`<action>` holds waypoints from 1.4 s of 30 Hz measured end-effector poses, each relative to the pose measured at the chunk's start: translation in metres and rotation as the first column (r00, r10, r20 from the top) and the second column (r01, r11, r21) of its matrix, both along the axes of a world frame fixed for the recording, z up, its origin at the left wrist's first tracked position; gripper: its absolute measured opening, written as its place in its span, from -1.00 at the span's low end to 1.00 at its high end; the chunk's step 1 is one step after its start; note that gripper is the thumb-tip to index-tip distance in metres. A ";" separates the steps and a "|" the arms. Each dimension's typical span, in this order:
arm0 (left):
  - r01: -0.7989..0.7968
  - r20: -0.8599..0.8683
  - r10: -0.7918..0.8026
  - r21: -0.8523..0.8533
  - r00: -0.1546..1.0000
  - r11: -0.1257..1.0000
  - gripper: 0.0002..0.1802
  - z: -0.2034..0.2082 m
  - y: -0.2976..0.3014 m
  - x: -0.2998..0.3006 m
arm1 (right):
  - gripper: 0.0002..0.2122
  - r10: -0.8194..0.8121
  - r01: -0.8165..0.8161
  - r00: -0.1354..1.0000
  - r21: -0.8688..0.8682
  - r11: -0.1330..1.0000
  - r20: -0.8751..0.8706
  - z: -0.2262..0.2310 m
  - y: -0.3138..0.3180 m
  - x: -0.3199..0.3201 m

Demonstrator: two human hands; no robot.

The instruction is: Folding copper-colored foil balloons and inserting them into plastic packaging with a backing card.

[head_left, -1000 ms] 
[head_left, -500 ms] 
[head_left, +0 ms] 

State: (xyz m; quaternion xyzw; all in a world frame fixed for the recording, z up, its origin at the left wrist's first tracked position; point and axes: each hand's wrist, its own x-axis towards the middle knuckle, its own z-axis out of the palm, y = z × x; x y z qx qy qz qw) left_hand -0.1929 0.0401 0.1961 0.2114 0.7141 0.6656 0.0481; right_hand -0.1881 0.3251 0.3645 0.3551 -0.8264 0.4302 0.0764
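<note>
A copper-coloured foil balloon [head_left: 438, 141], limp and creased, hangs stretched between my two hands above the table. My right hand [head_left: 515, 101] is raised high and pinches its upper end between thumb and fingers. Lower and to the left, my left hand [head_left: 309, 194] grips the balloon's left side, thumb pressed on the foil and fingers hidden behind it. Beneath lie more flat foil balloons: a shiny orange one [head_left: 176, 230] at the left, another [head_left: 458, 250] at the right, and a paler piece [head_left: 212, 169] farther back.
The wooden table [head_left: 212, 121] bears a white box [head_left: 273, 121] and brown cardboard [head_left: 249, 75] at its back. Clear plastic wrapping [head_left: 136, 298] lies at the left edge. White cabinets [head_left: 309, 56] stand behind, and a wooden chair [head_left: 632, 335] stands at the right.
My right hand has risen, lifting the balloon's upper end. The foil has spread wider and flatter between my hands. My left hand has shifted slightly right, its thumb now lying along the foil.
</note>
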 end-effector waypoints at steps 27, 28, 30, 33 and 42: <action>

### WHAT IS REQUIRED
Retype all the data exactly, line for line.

### RESPONSE AREA
`<action>` holds waypoints from 1.4 s of 30 Hz measured end-effector poses, each relative to the pose measured at the chunk's start: translation in metres and rotation as the first column (r00, r10, r20 from the top) and the second column (r01, r11, r21) of its matrix, both along the axes of a world frame fixed for the recording, z up, its origin at the left wrist's first tracked position; gripper: its absolute measured opening, written as its place in its span, from -1.00 at the span's low end to 1.00 at its high end; the chunk's step 1 is one step after its start; note that gripper is the thumb-tip to index-tip distance in metres. A ";" separates the steps and a "|" the arms. Each dimension's typical span, in this order:
arm0 (left):
  - r01: -0.7989..0.7968
  - r20: -0.8599..0.8683
  - r10: -0.7918..0.8026
  - r21: -0.8523..0.8533
  - r00: -0.1546..1.0000
  - r11: -0.1257..1.0000
  - gripper: 0.0002..0.1802
  - z: -0.2034..0.2082 m
  - y: -0.2976..0.3014 m
  - x: -0.2998..0.3006 m
arm1 (right):
  - gripper: 0.0002..0.2122
  - r10: -0.8194..0.8121
  - r01: -0.8165..0.8161
  - r00: -0.1354..1.0000
  - r21: -0.8688..0.8682
  - r11: -0.1330..1.0000
  - r20: -0.8751..0.8706
  - z: -0.2262..0.2310 m
  - y: -0.3138..0.3180 m
  - x: -0.3199..0.3201 m

Demonstrator: two human hands; no robot.

The instruction is: Folding copper-colored foil balloons and inserting them into plastic packaging with a backing card.

[head_left, -1000 ms] 
[head_left, -500 ms] 
[head_left, +0 ms] 

State: (xyz m; quaternion xyzw; all in a world frame fixed for the recording, z up, its origin at the left wrist's first tracked position; point and axes: each hand's wrist, its own x-axis towards the middle knuckle, its own z-axis out of the palm, y = z × x; x y z qx qy qz qw) left_hand -0.1929 0.0401 0.1961 0.2114 0.7141 0.6656 0.0481; right_hand -0.1881 0.3251 0.3645 0.3551 -0.8264 0.4302 0.0764
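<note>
A copper-coloured foil balloon [head_left: 438, 141], limp and creased, hangs stretched between my two hands above the table. My right hand [head_left: 515, 101] is raised high and pinches its upper end between thumb and fingers. Lower and to the left, my left hand [head_left: 309, 194] grips the balloon's left side, thumb pressed on the foil and fingers hidden behind it. Beneath lie more flat foil balloons: a shiny orange one [head_left: 176, 230] at the left, another [head_left: 458, 250] at the right, and a paler piece [head_left: 212, 169] farther back.
The wooden table [head_left: 212, 121] bears a white box [head_left: 273, 121] and brown cardboard [head_left: 249, 75] at its back. Clear plastic wrapping [head_left: 136, 298] lies at the left edge. White cabinets [head_left: 309, 56] stand behind, and a wooden chair [head_left: 632, 335] stands at the right.
My right hand has risen, lifting the balloon's upper end. The foil has spread wider and flatter between my hands. My left hand has shifted slightly right, its thumb now lying along the foil.
</note>
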 end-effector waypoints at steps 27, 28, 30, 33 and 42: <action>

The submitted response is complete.